**PROBLEM DESCRIPTION**
Find the line holding "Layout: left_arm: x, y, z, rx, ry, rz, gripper" in the entries below. Give it again exactly, along with every line after it up to and including the line holding "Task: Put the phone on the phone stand".

**INPUT DATA**
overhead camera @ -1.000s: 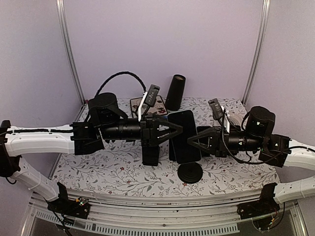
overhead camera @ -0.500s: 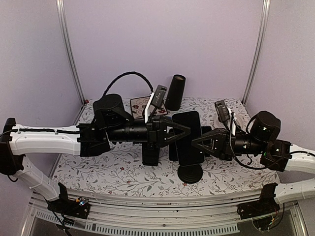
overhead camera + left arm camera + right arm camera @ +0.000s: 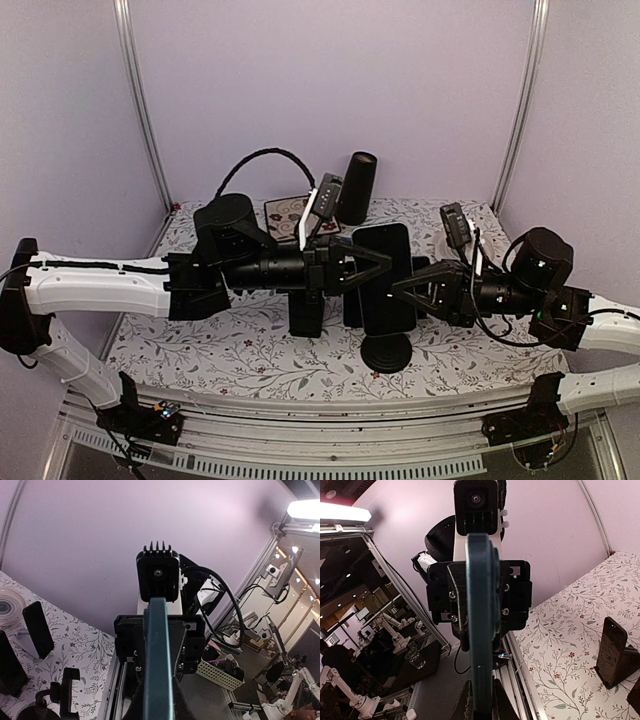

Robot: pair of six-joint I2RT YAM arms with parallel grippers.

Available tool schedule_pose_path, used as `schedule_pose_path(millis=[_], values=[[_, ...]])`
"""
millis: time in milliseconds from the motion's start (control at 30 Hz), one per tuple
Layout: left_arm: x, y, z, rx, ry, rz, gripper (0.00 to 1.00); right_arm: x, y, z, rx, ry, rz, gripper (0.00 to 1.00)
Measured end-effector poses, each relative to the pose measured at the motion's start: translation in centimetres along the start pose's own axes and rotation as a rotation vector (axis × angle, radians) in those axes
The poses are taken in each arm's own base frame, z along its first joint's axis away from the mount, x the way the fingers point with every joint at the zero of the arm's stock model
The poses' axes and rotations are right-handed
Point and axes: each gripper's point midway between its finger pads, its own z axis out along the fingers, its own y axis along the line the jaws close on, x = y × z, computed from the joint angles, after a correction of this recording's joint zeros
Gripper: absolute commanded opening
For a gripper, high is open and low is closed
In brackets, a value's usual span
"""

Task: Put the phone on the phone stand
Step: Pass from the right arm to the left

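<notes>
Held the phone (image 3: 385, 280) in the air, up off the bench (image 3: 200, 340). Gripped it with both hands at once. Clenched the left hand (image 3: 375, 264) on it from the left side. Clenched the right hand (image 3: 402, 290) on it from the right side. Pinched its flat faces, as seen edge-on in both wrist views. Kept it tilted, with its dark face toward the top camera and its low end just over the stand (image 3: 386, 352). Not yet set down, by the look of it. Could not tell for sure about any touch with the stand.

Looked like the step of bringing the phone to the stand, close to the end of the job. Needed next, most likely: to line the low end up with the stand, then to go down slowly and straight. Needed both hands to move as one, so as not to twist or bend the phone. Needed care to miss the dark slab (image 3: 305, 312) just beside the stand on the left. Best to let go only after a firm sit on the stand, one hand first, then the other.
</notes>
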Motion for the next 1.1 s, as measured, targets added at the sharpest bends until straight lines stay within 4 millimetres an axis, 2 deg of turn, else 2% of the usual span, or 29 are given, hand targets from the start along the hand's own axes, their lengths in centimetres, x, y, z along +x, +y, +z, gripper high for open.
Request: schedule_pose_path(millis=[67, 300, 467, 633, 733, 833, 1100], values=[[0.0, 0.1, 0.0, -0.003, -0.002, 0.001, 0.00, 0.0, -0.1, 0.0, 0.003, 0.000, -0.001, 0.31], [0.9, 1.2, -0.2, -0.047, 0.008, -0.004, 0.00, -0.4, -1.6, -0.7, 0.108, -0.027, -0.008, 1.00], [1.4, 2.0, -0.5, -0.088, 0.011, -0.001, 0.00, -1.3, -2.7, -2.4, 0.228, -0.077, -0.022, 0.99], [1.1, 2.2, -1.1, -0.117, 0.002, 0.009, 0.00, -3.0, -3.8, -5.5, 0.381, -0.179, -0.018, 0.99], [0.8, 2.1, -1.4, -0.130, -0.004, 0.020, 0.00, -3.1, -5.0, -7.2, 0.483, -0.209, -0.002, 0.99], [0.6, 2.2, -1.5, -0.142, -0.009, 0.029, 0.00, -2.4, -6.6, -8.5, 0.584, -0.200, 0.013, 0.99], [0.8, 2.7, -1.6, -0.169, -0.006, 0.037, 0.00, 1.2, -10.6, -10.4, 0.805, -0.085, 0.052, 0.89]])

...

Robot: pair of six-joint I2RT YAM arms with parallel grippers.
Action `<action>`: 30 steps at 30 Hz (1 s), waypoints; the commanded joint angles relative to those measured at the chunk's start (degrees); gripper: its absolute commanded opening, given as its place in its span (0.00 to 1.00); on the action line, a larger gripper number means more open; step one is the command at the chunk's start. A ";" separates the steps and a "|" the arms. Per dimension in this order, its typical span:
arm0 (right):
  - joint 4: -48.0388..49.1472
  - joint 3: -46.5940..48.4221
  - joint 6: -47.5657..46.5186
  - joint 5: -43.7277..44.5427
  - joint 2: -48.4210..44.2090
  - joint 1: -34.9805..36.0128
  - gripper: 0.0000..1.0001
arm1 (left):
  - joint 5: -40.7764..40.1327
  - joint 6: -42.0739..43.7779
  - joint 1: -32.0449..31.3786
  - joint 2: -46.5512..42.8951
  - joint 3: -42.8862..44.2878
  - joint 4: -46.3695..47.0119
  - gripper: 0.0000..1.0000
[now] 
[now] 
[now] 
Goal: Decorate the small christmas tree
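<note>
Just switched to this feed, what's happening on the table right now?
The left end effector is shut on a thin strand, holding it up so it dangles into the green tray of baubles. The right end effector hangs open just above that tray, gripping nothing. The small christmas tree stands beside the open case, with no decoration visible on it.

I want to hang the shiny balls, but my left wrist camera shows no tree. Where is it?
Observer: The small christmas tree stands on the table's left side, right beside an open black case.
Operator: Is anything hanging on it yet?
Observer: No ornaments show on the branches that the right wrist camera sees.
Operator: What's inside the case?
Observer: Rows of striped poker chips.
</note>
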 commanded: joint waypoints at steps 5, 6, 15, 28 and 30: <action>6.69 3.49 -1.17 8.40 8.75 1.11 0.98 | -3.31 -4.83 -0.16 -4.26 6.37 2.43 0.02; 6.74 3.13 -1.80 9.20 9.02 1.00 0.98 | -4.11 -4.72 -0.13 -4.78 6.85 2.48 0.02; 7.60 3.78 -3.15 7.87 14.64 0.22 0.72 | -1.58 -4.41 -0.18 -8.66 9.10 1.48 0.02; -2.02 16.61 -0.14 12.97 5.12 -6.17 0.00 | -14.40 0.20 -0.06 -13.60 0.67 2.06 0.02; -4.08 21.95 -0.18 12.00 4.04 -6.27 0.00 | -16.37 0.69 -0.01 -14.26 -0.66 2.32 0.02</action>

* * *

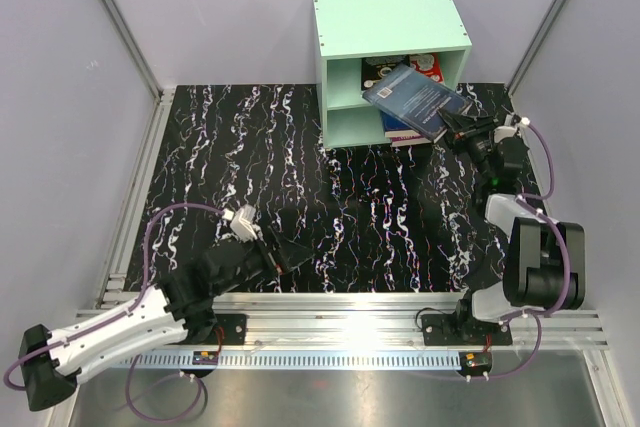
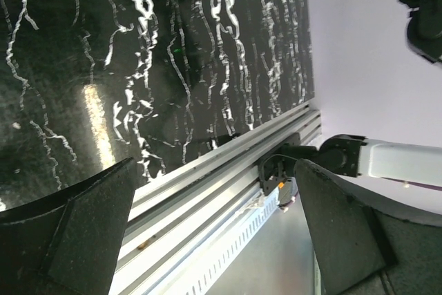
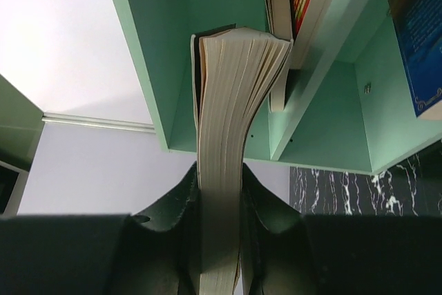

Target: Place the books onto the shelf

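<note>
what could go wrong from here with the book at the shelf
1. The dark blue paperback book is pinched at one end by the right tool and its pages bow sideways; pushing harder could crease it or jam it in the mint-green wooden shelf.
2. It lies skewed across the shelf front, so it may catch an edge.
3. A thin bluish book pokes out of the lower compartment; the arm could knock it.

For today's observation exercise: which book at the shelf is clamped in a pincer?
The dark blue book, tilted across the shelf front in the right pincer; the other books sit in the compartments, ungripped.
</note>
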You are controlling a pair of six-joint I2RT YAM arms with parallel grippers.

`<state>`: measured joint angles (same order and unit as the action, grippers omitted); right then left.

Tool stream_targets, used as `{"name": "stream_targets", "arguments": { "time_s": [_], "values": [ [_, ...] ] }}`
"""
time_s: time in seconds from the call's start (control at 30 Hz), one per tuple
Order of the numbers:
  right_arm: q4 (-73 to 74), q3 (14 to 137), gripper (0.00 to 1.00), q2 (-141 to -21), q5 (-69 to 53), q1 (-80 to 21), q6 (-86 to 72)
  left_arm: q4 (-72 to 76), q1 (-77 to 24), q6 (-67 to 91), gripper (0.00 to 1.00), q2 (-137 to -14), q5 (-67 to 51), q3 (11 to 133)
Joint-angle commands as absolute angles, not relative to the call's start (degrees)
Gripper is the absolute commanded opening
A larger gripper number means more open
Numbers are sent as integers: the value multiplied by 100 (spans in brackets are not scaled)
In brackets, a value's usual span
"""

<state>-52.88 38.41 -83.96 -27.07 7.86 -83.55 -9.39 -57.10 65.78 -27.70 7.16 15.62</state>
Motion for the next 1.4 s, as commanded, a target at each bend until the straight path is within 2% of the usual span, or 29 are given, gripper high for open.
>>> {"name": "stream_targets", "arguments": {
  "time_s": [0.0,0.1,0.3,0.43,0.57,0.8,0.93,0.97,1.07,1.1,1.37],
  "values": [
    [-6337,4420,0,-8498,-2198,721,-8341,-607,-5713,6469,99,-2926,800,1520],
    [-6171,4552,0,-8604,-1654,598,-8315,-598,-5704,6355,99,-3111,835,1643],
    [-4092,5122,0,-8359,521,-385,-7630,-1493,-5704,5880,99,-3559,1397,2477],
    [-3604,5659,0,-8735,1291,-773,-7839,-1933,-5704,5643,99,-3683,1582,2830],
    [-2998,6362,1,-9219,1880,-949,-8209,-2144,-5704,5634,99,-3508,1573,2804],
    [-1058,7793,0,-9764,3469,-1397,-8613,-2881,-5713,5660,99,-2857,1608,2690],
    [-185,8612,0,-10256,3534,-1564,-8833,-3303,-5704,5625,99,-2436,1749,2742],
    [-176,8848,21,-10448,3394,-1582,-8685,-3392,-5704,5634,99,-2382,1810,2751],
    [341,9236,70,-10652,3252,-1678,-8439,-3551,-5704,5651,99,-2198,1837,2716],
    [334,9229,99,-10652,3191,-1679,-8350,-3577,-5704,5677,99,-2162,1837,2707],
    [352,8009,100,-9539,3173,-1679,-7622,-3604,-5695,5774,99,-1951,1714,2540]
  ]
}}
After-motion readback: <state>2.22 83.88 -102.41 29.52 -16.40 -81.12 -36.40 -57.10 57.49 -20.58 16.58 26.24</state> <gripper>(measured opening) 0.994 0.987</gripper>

**OUTPUT FOR THIS TASK**
Layout: left_arm: x, y, z, rx, ry, rz, gripper (0.00 to 1.00); right_arm: x, y, z, rx, ry, rz, gripper (0.00 to 1.00)
Measured end-effector poses, each relative to the pose measured at the motion's start: translation in centimetres along the start pose's own axes and rotation as a rotation vector (axis × angle, radians) in those axes
The poses are taken in each arm's own base frame, z along its first joint's axis away from the mount, x the way the fingers point with every joint at the zero of the arm's stock model
The poses' axes and rotations are right-handed
Point and axes: each gripper's point midway between its finger pads, its own z axis out along the fingers, its own y axis along the line the jaws close on, x = y × z, computed from the joint angles, after a correction of this recording's joint zeros
Gripper: absolute commanded opening
For a gripper, high is open and low is closed
In brackets, a value's usual span
"""

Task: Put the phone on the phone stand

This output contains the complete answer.